GASB continued its incomprehensible use of the term "tax abatement" as its catchall for all tax-based subsidies. As I pointed out in my own GASB comments, the term properly only refers to property tax abatements, a smallish proportion of local subsidies used in fewer states than TIF (see Greenbaum and Landers, "The TIFF over TIF," 2014, no ungated version available). On the plus side, as Good Jobs First points out, the final rules make clear that subsidies such as tax increment financing are included in their definition of "tax abatement," although a strict reading of the draft definition might well have excluded it and other subsidies. I considered this a worry in my GASB comments, because too much focus on legal fictions (TIF recipients are legally deemed to have paid their taxes, for instance) would obscure the fact that a subsidy exists. Happily, GASB opted to be inclusive in the definition, which will make it more difficult for governments to evade the new rules.

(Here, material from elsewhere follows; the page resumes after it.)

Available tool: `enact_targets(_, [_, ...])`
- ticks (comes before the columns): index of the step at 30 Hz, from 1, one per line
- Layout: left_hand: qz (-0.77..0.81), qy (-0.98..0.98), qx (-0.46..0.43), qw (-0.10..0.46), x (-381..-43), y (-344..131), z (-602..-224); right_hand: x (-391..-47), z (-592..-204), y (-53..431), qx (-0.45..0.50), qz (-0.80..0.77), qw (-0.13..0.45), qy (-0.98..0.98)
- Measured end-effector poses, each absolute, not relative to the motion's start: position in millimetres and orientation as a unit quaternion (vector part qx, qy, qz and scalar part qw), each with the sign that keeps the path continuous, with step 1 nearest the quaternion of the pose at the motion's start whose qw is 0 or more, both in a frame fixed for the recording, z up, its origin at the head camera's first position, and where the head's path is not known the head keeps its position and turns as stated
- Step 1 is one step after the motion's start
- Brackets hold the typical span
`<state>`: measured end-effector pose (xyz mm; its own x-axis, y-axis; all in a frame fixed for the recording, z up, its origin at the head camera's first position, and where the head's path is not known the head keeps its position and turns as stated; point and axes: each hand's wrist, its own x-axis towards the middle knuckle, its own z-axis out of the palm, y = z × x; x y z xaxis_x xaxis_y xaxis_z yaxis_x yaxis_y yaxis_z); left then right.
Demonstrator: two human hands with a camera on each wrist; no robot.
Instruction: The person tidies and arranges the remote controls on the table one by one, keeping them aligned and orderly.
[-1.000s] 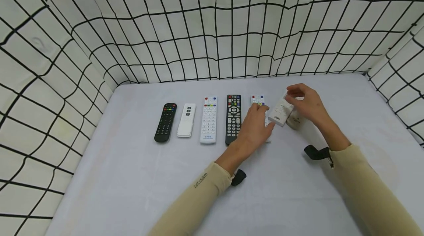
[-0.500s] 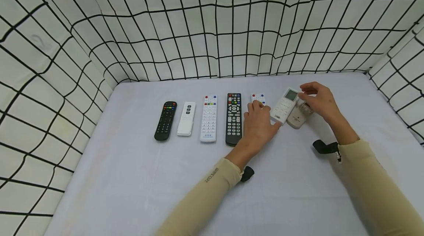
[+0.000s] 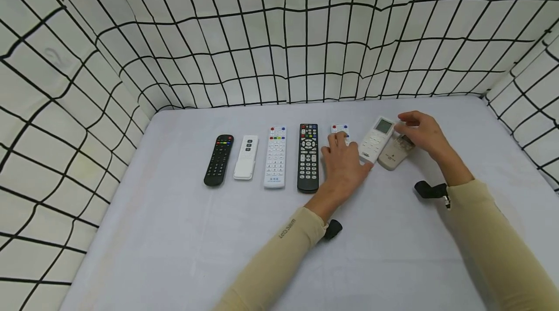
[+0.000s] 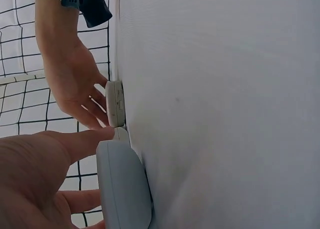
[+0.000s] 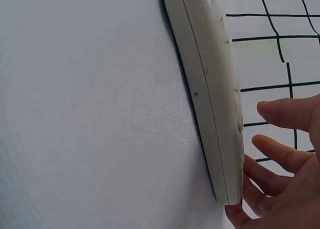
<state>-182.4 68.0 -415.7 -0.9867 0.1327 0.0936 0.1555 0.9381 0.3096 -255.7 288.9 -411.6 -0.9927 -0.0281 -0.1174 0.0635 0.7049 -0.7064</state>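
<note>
My left hand [image 3: 345,163] lies over a white remote control with coloured buttons [image 3: 339,129], hiding most of it. Its thumb reaches the near end of a white air-conditioner remote [image 3: 375,140] with a small grey screen. Beside that slanted remote lies a beige remote [image 3: 393,155], also slanted. The fingers of my right hand [image 3: 422,131] are at the beige remote's far end and cover part of it. In the right wrist view, thumb and forefinger stand apart from the beige remote [image 5: 210,89], while lower fingers touch its edge. The left wrist view shows my left thumb [image 4: 90,141] extended.
Left of my hands, a row holds a long black remote [image 3: 308,158], a white remote [image 3: 275,158], a small white remote [image 3: 246,157] and a black remote [image 3: 219,160]. Black grid netting [image 3: 286,49] rises behind the white-covered table [image 3: 174,253] and at both sides.
Both hands have shifted to the right. The right hand has come off the white air-conditioner remote, uncovering its screen. That remote has moved slightly right.
</note>
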Motion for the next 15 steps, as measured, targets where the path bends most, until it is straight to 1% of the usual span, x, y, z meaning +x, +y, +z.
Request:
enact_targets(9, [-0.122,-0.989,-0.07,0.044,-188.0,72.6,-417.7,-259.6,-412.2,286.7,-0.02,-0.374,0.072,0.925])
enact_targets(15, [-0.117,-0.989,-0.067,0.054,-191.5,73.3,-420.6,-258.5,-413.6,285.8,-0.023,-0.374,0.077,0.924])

The real drawbacks of the new rules are that they don't require that the recipients, even the largest ones, be identified (this is optional); they don't require governments to say how many subsidies are in place (just the total cost of subsidies for that year); and they don't require a listing of future subsidies already committed. In addition, as I pointed out in my comments, they do not require a cross-listing of non-tax subsidies such as grants and loans so that people reading a CAFR can determine how much a government is spending and committed to spend on total subsidies.

Still, the new rules represent a tremendous advance over the status quo. Every state and local government will now have to report the value of the subsidies it gives every year. CAFRs are audited reports, meaning that multiple sets of eyes will look at the documents even before the public sees the reports and can cross-reference them with everything else known about a government's subsidies. Good Jobs First will be expanding its Subsidy Tracker database to include the new data in governments' annual reports. I'm looking forward to all these developments, and you should be, too.

Cross-posted at Angry Bear.

1 comment:

  1. Yes, very welcome rules that will make it harder for public executives to spend the people's wherewithal in ways they cannot see.

    Another part of the ruling was on accounting for investments, which seemed unnecessarily narrow. This seems to have been limited to securities accounting on the public balance sheet. But if I were to propose a definition of investment for a public entity it would be "spending that creates s stream of benefits to members of the jurisdiction". When I wrote to them I suggested a bridge was an easy example, where there is a long stream of cost saves available to all users, the PV of which should be on the public balance sheet. But many other investments create the same benefits flow--government infrastructure like courts, research, education, potentially even stimulus spending, perhaps it goes on ad infinitum. Putting the value of these streams on public balance sheets would be an impressive counter to Reagan/Thatcher one-liners.